Frederick William "Gunner" Hill (24 February 1889 - 10 November 1959) is best known for his pre-war calculations that showed that the high speed fighters then being developed (notably the Supermarine Spitfire and Hawker Hurricane) would need to be armed with eight machine guns in order for them to become the potent weapons that were crucial to the victory in the Battle of Britain. Captain Hill's technical skills were important in arming aircraft in both World Wars.
In World War I, he trialled methods of mounting machine guns in aircraft, evaluated heavy aircraft guns including the 37mm Coventry Ordnance Works (COW) gun, tested ammunition to be used against Zeppelins including the Brock bullet and designed and developed aircraft gun sights.
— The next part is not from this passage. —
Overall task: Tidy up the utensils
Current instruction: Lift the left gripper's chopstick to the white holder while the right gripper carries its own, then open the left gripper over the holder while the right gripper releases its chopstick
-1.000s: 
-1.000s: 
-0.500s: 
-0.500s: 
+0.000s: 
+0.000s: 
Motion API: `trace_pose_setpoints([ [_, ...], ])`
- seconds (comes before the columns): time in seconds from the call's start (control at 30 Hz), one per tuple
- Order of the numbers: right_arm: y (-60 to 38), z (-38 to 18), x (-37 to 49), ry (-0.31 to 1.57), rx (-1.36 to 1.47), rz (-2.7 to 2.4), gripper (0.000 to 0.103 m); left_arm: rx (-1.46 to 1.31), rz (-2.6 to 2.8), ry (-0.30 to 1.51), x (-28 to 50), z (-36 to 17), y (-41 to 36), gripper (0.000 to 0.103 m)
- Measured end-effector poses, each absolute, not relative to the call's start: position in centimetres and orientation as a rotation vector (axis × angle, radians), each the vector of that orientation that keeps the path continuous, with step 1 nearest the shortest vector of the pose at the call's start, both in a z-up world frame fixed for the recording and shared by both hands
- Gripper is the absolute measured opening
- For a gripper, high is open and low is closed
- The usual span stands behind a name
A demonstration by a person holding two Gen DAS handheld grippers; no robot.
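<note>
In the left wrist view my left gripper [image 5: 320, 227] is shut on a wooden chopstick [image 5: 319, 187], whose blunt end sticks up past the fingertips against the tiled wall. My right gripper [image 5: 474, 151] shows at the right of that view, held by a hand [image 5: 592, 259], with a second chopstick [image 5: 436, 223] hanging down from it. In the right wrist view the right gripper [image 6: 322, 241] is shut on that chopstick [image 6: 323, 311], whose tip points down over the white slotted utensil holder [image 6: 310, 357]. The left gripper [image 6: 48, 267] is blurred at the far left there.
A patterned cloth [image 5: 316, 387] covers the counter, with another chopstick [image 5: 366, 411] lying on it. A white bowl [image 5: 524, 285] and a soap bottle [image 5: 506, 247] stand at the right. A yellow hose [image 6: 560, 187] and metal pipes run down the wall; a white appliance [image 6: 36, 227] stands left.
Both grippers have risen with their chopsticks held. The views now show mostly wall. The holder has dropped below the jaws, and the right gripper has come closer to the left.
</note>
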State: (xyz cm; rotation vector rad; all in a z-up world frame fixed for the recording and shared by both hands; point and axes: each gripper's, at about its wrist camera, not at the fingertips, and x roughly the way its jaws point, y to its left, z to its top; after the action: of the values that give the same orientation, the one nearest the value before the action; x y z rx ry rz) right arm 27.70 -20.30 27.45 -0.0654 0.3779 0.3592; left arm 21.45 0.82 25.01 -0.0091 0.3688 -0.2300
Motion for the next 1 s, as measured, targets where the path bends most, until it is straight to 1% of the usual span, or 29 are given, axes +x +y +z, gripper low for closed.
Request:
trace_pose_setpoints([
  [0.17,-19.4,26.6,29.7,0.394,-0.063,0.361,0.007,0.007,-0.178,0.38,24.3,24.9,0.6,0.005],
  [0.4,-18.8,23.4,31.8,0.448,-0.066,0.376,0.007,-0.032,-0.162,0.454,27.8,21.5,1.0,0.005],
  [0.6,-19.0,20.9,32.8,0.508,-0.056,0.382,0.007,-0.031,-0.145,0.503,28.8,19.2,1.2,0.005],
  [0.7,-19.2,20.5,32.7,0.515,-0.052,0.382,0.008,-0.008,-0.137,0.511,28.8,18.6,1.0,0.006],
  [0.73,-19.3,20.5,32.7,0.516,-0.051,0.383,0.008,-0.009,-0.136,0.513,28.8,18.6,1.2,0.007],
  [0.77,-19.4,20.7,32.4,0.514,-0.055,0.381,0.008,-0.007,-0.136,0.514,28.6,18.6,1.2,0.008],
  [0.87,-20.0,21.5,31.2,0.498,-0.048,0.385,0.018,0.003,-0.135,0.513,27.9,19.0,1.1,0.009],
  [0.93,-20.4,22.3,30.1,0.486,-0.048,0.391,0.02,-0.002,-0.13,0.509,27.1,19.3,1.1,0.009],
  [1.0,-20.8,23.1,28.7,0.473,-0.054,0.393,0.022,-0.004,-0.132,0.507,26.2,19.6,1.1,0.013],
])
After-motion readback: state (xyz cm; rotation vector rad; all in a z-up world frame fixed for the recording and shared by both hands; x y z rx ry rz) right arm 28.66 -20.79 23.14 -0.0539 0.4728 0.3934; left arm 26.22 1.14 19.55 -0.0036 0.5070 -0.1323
In the inter-war period he worked at the Air Ministry where he continued to work on aircraft gun sights as well as showing how they could best be armed with the weapons then available.
He made key contributions to the development of the GM2 reflector gunsight that helped the allies gain air superiority over Germany.
His 13-year-old daughter, Hazel helped her father, Captain Fred Hill, put eight guns on the Spitfires and Hurricanes in the run-up to World War II with her calculations. The Hazel’s calculations helped Britain win the Battle of Britain in 1940.
The girl who helped win the Battle of Britain
Hazel’s father, Captain Fred Hill was a scientific officer in the Air Ministry. In the mid-1930s they put forward a specification for the new generation of fighter planes, Spitfires and Hurricanes.
The plan was for the planes to have four guns, which was a huge step up from the biplanes of the First World War, which typically carried only one or two. However, Fred had analysed firing data and realised that four guns would not be enough to bring down the increasing well-armoured German planes.
He faced stiff opposition from his superiors at the Air Ministry – the idea of eight guns was seen as staggering, and many felt they would weigh down the new planes and it would be impossible to fit them on.
But Fred was convinced he was right, so he went home armed with one off the latest calculating machines and the latest gun firing analysis – and asked his daughter Hazel, who was a 13-year-old schoolgirl, to help him prove his case.
Together they worked through the night on complex calculations which proved that each plane would need to carry eight guns, firing at least 1,000 rounds a minute to bring down the German planes.
Fred used Hazel’s calculations to create two graphs which he presented to the Air Ministry at a crucial meeting on 19th July 1934. As a result, the plane specifications for the Spitfires and Hurricanes were changed from four to eight guns.
Six years later during the Battle of Britain, eight guns was only just enough for us to win. If we’d gone with four, or even six we would have likely lost the battle.
How Hazel’s contribution was recognised
Fred Hill told only his superior officer at the Air Ministry (Claude Hilton Keith) before that crucial meeting on 19th July 1934, of his daughters help in his crucial calculations. C.H. Keith documented her contribution in his memoirs, which were later published in 1946, and in private correspondence with Fred.
Hazel saw the first prototype Spitfire on display at the Hendon Air show in June 1936. As a thank you for her work, she was given permission to sit in the cockpit of the new plane.
A prestigious career in medicine
During the war, Hazel Hill joined the Royal Army Medical Corp where she treated soldiers who were wounded in the Blitz and fighting overseas. She eventually married one of the soldiers she’d nursed back to health, and they moved to Staffordshire where she became a GP. She went on to become a child psychiatrist, doing pioneering work in school phobia, anorexia and autism. She was hugely proud of her medical career and would definitely want to be remembered for that – but I think history will remember her for this.